Pix2Struct: ERROR Fine tunning overfitting in a single image

I have followed your tutorial at https://github.com/NielsRogge/Transformers-Tutorials/tree/master/Pix2Struct to fine tune the pix2struct from the base model "google/pix2struct-base", just change the dataset to one based in funsd: "arvisioncode/donut-funsd" and "SotiriosKastanas/difffunsd".

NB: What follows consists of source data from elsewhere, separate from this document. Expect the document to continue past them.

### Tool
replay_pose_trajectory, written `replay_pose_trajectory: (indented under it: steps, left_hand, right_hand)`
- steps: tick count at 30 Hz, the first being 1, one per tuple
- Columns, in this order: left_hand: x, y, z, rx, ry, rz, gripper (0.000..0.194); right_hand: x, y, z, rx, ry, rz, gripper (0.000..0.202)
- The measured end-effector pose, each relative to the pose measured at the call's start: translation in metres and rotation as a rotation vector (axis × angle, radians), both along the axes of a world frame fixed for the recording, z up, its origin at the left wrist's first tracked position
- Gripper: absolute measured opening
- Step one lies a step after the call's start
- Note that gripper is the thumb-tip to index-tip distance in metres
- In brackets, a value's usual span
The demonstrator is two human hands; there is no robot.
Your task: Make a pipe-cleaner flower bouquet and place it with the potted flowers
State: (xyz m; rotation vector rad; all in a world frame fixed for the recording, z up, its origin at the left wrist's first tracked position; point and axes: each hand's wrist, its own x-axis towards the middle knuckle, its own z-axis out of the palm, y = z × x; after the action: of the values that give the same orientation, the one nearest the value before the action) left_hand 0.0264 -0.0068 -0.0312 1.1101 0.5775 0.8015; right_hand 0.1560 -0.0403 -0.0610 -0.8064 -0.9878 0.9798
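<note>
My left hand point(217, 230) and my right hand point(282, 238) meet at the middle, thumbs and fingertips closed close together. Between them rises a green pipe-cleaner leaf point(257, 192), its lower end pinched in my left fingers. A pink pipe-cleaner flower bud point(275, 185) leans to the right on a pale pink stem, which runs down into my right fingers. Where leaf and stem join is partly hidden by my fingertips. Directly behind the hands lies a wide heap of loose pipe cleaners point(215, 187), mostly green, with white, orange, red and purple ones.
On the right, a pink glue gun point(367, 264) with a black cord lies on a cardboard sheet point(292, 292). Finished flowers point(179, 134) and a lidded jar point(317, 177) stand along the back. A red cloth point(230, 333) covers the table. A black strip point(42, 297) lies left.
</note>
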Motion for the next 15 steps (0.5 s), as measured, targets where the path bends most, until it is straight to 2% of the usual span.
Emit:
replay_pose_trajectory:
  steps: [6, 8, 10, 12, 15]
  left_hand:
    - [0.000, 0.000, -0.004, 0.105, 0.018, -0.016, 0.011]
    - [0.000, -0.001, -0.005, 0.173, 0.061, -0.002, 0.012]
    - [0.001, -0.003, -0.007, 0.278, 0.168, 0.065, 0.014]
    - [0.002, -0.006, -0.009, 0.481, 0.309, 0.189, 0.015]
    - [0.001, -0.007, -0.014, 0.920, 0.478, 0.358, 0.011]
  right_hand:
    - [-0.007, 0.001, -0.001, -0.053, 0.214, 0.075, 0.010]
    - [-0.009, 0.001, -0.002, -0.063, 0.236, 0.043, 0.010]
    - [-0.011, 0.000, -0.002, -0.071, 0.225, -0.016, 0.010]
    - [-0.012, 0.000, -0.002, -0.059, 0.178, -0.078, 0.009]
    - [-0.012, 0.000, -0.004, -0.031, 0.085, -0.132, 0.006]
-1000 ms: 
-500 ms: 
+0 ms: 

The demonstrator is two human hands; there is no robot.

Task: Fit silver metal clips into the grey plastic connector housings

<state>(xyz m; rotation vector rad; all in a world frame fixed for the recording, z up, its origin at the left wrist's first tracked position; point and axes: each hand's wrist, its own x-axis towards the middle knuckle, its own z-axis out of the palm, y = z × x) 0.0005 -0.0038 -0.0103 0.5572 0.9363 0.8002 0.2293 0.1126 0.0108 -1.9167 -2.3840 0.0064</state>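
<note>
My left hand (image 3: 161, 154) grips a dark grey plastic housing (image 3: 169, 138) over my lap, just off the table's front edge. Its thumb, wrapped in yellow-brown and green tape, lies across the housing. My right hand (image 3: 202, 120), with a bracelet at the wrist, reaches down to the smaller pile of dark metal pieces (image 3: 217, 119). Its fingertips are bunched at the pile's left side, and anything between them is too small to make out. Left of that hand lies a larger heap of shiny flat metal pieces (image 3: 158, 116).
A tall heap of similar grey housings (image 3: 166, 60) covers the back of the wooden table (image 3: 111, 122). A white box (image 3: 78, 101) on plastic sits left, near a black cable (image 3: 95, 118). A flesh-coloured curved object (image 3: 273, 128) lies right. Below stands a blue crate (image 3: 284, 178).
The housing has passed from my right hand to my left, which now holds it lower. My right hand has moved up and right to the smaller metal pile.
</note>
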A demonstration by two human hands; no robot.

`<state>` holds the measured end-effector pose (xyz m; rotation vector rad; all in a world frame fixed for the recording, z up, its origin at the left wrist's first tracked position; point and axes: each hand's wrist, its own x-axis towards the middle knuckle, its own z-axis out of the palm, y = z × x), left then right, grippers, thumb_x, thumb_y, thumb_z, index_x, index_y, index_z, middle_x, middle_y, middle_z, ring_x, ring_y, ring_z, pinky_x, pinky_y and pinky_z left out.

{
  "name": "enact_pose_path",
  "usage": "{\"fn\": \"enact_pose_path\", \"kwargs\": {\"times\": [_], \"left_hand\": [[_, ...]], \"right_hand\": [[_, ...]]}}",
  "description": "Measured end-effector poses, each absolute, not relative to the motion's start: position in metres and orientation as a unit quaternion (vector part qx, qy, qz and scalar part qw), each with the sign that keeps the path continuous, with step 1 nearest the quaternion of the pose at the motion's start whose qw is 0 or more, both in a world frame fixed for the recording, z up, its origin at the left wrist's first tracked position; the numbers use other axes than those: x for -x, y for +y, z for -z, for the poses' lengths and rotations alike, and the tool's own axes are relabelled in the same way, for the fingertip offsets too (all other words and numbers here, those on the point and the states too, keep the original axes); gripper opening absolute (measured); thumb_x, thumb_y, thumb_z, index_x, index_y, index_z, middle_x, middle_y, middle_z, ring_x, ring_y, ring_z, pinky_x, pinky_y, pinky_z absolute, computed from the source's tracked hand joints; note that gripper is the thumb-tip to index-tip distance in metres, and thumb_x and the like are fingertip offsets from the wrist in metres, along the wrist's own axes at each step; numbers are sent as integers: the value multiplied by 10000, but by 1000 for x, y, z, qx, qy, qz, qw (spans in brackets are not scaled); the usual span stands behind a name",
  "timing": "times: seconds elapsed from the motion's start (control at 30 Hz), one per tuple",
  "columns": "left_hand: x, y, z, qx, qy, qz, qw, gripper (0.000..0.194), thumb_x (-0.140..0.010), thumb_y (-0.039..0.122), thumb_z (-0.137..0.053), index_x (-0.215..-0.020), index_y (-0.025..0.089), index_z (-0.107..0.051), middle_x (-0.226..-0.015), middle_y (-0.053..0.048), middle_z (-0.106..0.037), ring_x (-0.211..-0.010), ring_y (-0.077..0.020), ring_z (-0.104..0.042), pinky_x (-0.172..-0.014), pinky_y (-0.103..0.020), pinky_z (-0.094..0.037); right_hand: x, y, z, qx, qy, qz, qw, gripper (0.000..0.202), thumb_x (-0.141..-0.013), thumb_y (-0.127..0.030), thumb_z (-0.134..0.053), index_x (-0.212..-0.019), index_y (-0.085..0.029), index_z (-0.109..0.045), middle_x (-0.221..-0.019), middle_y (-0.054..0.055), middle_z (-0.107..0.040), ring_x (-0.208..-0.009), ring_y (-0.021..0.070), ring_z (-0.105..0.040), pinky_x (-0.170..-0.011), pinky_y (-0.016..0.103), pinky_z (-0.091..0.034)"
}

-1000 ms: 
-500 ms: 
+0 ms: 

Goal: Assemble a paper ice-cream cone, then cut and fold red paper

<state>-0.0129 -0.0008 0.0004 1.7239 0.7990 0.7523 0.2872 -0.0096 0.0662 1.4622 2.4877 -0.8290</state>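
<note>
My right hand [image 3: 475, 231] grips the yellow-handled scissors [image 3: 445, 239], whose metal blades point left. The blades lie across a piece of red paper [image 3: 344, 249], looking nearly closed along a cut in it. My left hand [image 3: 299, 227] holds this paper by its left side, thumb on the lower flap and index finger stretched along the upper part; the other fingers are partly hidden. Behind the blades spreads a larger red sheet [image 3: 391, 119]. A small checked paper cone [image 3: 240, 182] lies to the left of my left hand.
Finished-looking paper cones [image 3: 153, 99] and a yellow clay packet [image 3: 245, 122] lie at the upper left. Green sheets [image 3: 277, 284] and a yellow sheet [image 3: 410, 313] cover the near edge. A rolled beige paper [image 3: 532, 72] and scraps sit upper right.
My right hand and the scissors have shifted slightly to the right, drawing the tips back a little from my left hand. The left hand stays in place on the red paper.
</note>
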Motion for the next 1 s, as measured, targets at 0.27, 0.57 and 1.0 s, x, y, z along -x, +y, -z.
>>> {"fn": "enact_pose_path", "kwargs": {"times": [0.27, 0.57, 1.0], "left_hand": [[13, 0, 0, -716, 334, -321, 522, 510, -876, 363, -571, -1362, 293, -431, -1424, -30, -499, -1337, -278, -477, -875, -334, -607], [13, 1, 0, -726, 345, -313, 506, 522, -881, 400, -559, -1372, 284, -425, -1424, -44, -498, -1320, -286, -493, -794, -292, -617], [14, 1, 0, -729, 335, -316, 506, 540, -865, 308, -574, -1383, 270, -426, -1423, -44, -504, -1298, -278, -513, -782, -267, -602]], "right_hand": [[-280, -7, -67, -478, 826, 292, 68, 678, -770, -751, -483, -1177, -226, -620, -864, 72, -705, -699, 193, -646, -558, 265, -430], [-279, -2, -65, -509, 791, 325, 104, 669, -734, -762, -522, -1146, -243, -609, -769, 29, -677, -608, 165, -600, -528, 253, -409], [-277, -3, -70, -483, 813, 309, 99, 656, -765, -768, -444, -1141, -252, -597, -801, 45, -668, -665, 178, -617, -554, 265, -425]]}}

The version of transformers I am using is 4.30.0.dev0, which is downloaded by default with: !pip install -q git+https://github.com/huggingface/transformers.git

The problem is that after performing several fine tunings with 200 (dataset: "SotiriosKastanas/difffunsd") and 1000 (dataset: "arvisioncode/donut-funsd") epochs, I have seen that the inference of these models always gives the same result, regardless of the input image we use:

from PIL import Image
import requests
from transformers import AutoProcessor, Pix2StructForConditionalGeneration

processor = AutoProcessor.from_pretrained("arvisioncode/pix2struct-funsd-200ep_v2")
model = Pix2StructForConditionalGeneration.from_pretrained("arvisioncode/pix2struct-funsd-200ep_v2")

# TEST 1
url = "82092117.png"
# TEST 2
url = "00920294.png"

#image = Image.open(requests.get(url, stream=True).raw)
image = Image.open(url)
inputs = processor(images=image, return_tensors="pt")

# conditional generation
inputs = processor(images=image, return_tensors="pt", add_special_tokens=False)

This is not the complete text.